• **About this task**: Please read the records below and return each line holding the string "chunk".

• **Records shown**:
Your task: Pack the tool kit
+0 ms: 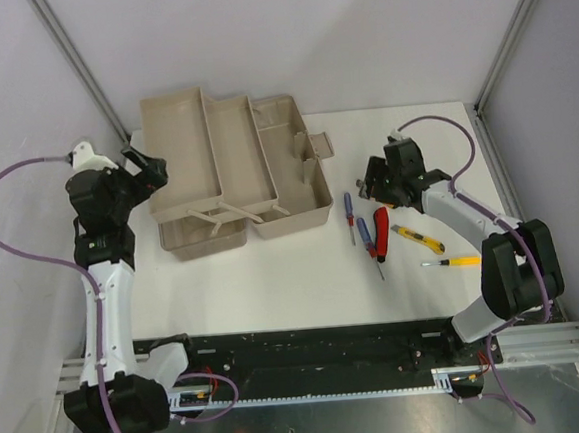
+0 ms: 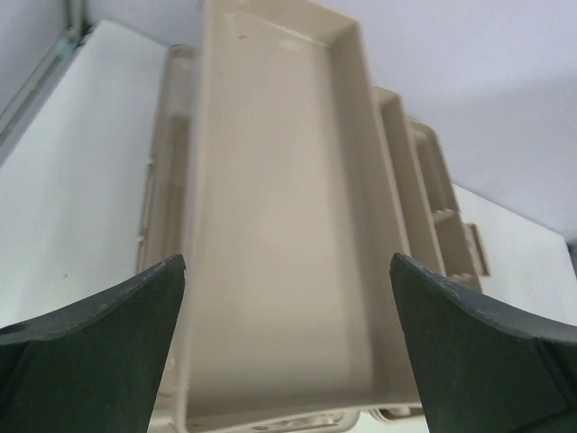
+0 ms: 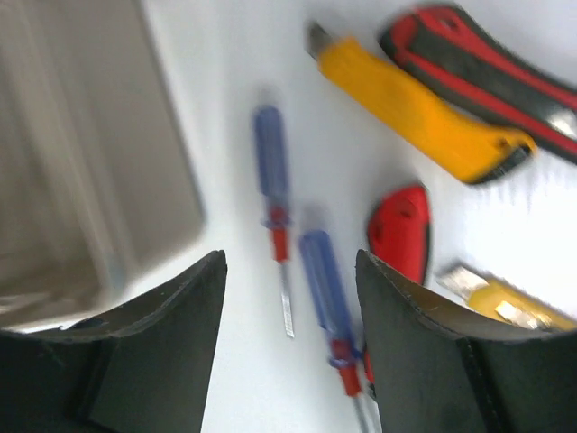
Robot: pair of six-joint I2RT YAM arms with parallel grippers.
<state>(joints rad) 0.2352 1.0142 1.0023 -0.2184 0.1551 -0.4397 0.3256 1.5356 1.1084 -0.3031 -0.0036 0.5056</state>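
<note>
Toolbox (image 1: 236,171) stands open at 11 o'clock on the white table (image 1: 275,288) in the top view. Its cantilever trays are fanned out, with nothing visible in them. Loose tools lie at its 3 o'clock, apart from it: two blue-handled screwdrivers (image 1: 348,212), a red-and-black-handled tool (image 1: 381,231), a yellow utility knife (image 1: 409,237) and a yellow-handled screwdriver (image 1: 452,262). Your left gripper (image 1: 148,167) sits at the box's 9 o'clock edge. Your right gripper (image 1: 372,182) hangs at 12 o'clock of the tool cluster.

Left wrist: the fingers (image 2: 99,343) are spread wide and hold nothing. The top tray (image 2: 279,180) runs bare toward 12 o'clock between them. Whether the tips touch its near end cannot be told.

Right wrist, blurred: the jaws are parted and empty. The two screwdrivers lie in the gap at 12 o'clock, the knife is at 2 o'clock, and a corner of the box is at 10 o'clock.

Packing looks to be at its first pick. Your next move likely calls for lowering the right gripper onto one screwdriver handle and closing across it. The carry then goes toward 9 o'clock into a tray. The handles lie close together, so centre on one alone.
</note>
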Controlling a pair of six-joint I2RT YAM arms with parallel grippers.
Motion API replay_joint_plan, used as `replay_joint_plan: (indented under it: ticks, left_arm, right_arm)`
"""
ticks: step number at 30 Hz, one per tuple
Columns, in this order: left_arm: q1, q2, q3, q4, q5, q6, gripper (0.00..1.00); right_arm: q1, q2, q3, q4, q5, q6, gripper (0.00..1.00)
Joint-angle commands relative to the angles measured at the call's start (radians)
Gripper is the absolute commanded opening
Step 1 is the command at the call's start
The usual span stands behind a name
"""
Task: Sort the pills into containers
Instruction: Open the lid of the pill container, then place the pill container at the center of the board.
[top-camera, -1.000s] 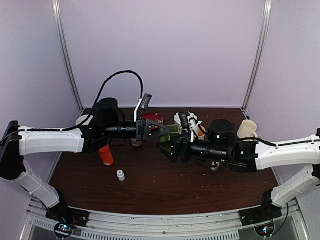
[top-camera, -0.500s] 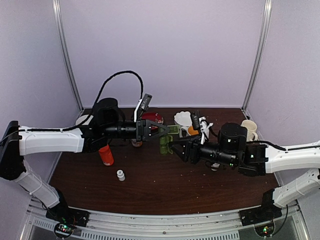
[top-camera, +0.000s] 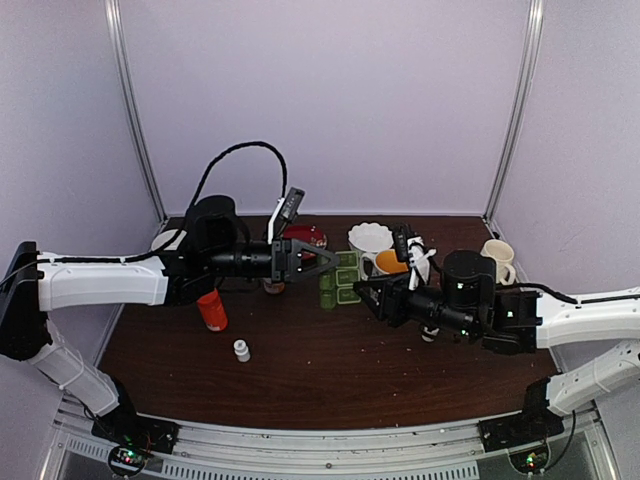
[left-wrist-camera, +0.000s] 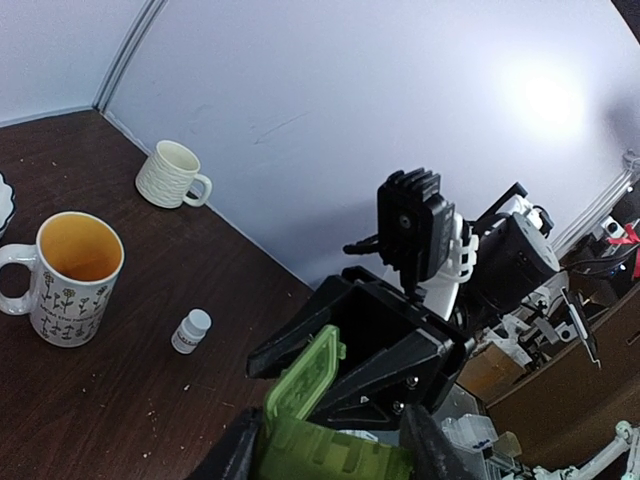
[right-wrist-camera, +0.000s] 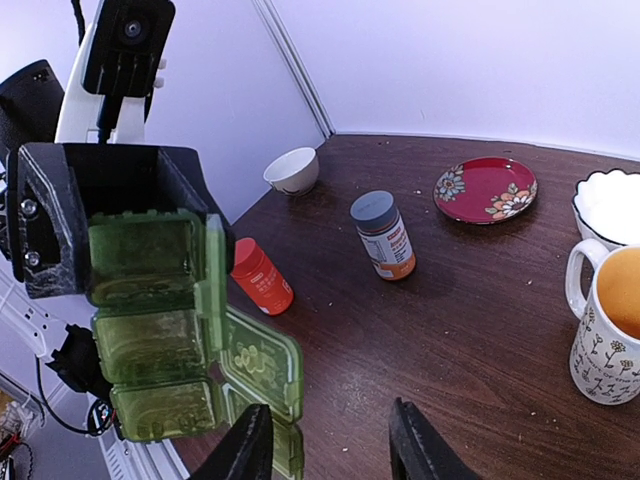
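So that its compartments seemingly face the other arm, the left gripper (top-camera: 330, 261) clamps the dark-green pill box (top-camera: 346, 276) above mid-table. Just right, the right gripper (top-camera: 368, 293) hovers half-spread beside an open lid (right-wrist-camera: 262, 362), holding nothing. No pills are discernible.

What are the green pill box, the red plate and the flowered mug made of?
The pill box looks like translucent green plastic: things behind show through its thin hinged lids. The red plate seems glazed ceramic, smooth with painted flowers, though hard plastic is possible. The mug appears ceramic: thick walls, printed flowers outside, orange glaze inside.
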Motion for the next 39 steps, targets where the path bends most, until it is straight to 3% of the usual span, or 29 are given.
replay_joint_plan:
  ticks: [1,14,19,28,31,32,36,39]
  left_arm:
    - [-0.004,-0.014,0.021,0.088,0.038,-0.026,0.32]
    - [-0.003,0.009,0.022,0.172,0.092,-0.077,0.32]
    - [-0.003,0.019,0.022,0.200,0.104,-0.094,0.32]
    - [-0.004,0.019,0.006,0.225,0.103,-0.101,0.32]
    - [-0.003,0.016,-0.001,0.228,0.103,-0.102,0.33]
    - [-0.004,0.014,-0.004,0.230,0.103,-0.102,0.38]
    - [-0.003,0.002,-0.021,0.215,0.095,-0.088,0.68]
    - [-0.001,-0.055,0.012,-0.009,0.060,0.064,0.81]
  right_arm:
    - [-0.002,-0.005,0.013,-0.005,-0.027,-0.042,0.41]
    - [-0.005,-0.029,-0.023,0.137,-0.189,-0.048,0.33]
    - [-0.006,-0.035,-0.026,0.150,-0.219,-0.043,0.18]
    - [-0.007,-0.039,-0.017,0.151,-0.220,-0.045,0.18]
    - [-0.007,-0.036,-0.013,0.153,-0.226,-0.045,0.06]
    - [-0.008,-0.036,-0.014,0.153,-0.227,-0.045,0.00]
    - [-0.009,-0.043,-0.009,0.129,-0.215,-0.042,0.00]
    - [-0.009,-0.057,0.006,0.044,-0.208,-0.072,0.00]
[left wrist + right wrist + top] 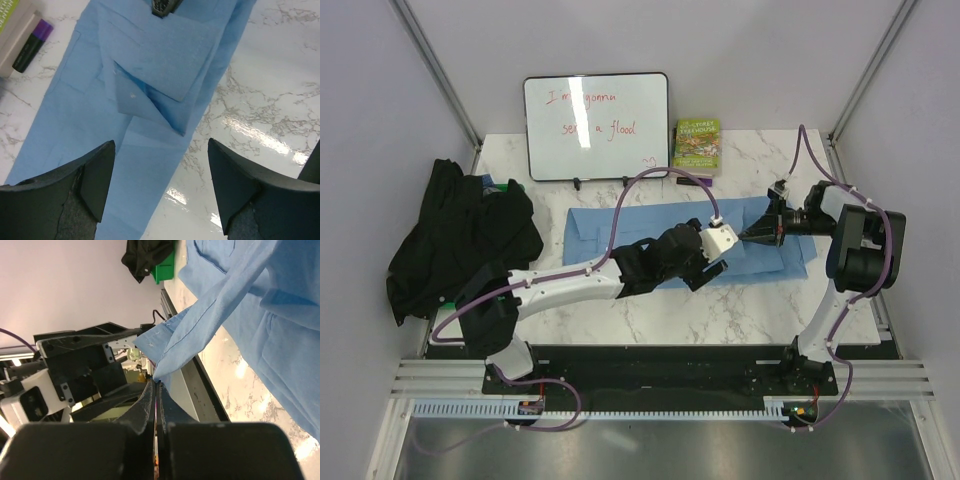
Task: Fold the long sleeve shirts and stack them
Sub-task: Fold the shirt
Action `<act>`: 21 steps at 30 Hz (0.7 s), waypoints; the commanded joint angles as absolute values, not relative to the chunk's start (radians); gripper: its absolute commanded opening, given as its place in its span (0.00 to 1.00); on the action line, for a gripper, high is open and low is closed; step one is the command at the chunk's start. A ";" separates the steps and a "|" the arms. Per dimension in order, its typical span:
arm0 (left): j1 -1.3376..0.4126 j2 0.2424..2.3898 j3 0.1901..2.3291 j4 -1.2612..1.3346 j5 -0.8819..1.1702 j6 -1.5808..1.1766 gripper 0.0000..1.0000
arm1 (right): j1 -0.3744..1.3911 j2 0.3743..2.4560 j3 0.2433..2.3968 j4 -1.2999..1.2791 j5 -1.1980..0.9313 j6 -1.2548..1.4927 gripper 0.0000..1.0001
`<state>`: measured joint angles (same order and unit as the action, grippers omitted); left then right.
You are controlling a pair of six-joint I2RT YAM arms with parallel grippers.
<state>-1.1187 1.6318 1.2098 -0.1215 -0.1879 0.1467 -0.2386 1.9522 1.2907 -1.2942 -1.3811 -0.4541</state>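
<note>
**Folding the sleeve in over the light blue shirt**

**Position.** The light blue shirt (620, 225) lies spread across the middle of the worktop (740, 310). It is partly folded, with a flap doubled over its panel. The black shirt (460, 240) sits in a heap at the left edge, well apart and not yet folded.

**Hands.** The right hand (156, 382) is clenched on a hemmed edge of the light blue shirt, apparently a sleeve cuff, and holds it lifted off the worktop. The left hand (161, 145) is released. Its fingers stand wide above the cloth with nothing between them.

**Procedure.** We judge the step in hand to be laying the sleeve in over the body.
1. We carry the pinched edge low and level, so the sleeve lies down flat rather than bunching.
2. We line the edge up with the long side of the folded panel before letting go.
3. We hold the left hand out of the sleeve's path, or press it on the fold line if the panel drags.
4. The cloth is thin and will likely slide on the smooth marble, so we move slowly and avoid tugging the whole shirt sideways.
</note>
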 commanded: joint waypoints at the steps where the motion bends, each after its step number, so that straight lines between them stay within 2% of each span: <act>1: -1.146 1.635 1.189 -0.072 -0.190 0.035 0.82 | -0.244 1.977 1.312 -1.376 -1.479 -0.563 0.00; 5: -1.146 1.660 1.187 -0.017 -0.102 0.064 0.83 | -0.244 1.971 1.301 -1.382 -1.480 -0.580 0.00; 12: -1.144 1.768 1.268 0.028 -0.176 0.173 0.82 | -0.244 1.947 1.286 -1.387 -1.479 -0.591 0.00; 19: -1.135 1.815 1.345 0.103 -0.230 0.262 0.75 | -0.244 1.914 1.267 -1.391 -1.465 -0.598 0.00; 21: -1.135 1.821 1.356 0.112 -0.226 0.299 0.69 | -0.244 1.905 1.259 -1.393 -1.468 -0.600 0.00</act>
<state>-1.1381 1.8256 1.2888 -0.0029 -0.1913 0.1917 -0.2420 1.9652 1.2762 -1.3476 -1.4250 -0.5503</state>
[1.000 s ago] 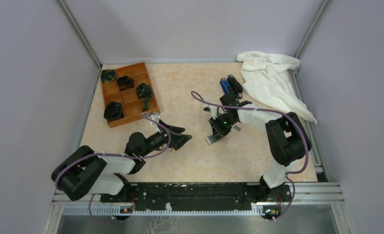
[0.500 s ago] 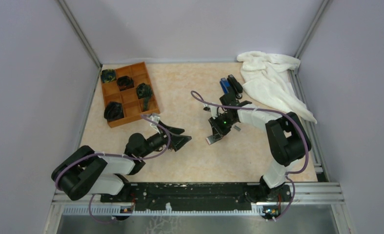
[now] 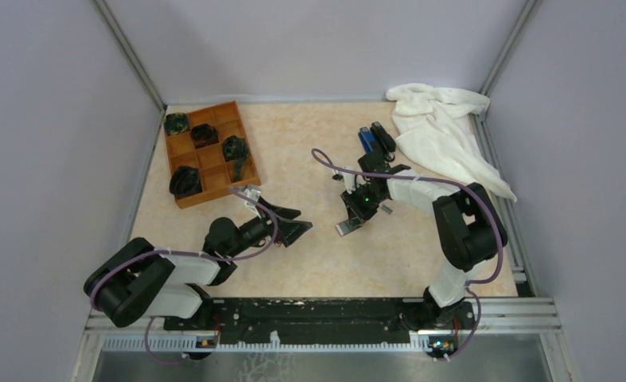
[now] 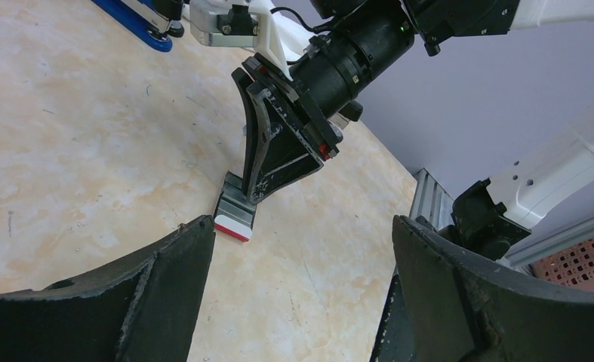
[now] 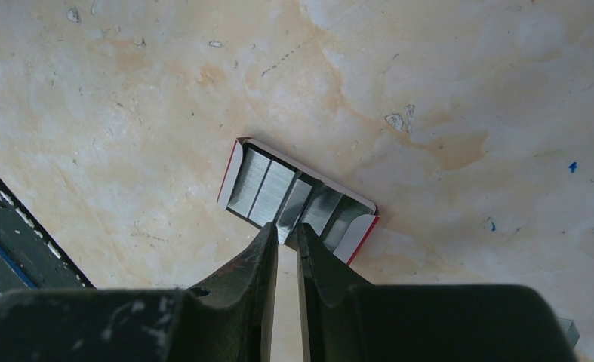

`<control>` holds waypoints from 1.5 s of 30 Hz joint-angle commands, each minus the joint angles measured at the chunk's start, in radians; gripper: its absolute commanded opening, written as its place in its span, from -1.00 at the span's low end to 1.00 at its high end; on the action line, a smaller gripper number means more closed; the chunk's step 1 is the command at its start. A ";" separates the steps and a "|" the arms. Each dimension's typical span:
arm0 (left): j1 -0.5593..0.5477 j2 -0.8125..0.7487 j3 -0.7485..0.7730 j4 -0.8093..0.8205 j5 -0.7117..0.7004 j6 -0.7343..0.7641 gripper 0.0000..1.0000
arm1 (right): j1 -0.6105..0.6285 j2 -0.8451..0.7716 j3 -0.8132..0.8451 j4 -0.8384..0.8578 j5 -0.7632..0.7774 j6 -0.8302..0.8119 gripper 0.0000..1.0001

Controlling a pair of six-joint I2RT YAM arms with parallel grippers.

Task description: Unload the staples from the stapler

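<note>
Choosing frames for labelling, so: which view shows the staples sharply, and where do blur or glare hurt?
Right wrist view: staple strips in the box are crisp, with a mild sheen; the right hand is dark and soft. Left wrist view: left hand blurred, box small. Top view: even light, strips unresolvable.

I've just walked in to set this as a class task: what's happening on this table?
The right hand, tips nearly together, seems to pinch a silvery strip of staples at the edge of a small flat white-and-red box. The left hand hovers open nearby, holding nothing. A slim black stapler and a blue stapler lie at the far side, untouched.
</note>
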 commanded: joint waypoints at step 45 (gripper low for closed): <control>-0.008 0.012 -0.012 0.065 0.003 -0.010 0.85 | 0.010 0.014 0.039 0.014 -0.095 0.027 -0.70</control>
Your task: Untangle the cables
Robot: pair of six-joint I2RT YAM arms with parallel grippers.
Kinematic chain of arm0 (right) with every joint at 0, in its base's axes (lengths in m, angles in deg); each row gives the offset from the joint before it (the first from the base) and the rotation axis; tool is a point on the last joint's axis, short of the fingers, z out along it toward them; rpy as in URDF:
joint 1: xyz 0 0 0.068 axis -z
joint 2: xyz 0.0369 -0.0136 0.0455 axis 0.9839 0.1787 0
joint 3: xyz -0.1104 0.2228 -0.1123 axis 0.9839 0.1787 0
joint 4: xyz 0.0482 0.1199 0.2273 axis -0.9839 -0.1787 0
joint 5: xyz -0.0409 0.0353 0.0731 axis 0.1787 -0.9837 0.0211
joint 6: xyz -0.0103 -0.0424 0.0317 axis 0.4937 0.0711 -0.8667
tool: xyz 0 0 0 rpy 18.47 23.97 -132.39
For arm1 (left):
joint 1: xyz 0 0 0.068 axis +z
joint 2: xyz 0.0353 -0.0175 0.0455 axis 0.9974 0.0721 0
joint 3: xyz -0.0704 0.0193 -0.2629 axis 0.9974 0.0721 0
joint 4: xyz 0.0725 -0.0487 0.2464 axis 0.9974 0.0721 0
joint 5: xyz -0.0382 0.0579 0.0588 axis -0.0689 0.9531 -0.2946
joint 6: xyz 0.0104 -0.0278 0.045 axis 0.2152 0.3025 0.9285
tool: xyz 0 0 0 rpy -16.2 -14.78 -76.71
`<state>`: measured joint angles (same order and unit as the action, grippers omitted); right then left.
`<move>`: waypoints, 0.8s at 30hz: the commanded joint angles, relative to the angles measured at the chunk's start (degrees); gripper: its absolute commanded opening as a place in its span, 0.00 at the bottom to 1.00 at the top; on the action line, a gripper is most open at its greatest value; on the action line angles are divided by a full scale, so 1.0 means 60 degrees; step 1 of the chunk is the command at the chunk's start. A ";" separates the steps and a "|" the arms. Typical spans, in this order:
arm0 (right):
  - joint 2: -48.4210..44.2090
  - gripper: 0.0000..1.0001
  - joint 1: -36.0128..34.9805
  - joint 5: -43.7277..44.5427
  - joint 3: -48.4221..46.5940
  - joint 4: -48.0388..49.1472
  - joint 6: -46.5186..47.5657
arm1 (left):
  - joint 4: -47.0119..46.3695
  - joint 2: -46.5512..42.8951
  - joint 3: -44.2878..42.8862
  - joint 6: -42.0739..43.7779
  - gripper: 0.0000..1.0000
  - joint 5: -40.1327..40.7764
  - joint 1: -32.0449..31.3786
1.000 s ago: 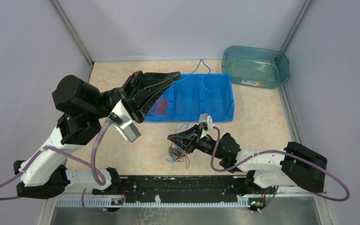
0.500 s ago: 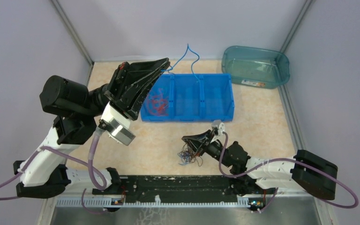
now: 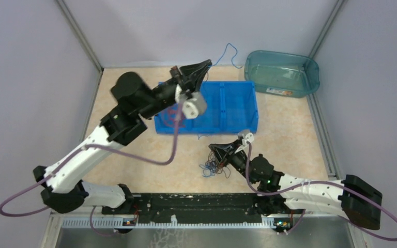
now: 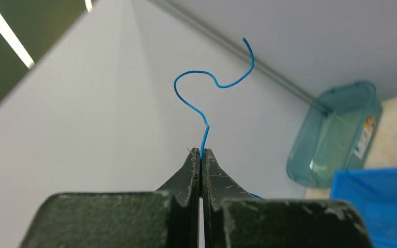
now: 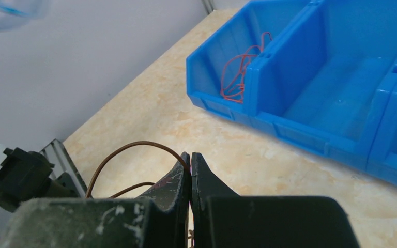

• **Solution to the problem**:
Action `<act>`: 21 steps at 30 Hz (0.7 s), waypoints; the commanded joint angles as absolute values, not relative to the chunk's start (radians); gripper: its absolute commanded opening, given as its place in its span (0.00 to 1.00); on the action line, for a gripper, high is open and low is closed; step one is the command at the chunk's start. A ";" separates the steps and a "|" the arms. Per dimension in order, its typical span:
`<control>` holds waypoints from 1.5 s of 30 Hz joint-angle commands, each minus the joint angles measured at the chunk's start, in radians; gripper: its absolute commanded opening, written as its place in its span, from -1.00 at the span's low end to 1.00 at its high end; on the action line, a smaller gripper number means more closed; the chunk's step 1 is the command at its start. A ";" separates the steps and a "|" the arms. Each dimension's typical span:
`<move>`: waypoints, 0.8s at 30hz: the commanded joint angles, relative to the angles measured at the chunk's start (degrees); gripper: its absolute commanded opening as a place in its span, 0.00 at the bottom to 1.00 at the top; on the action line, a gripper is most open at its greatest value; on the action line angles are divided by a full scale, so 1.0 means 60 degrees; step 1 of the chunk is the command at the chunk's start. A ";" separates the steps and a "|" the arms. Typical spans, in this order:

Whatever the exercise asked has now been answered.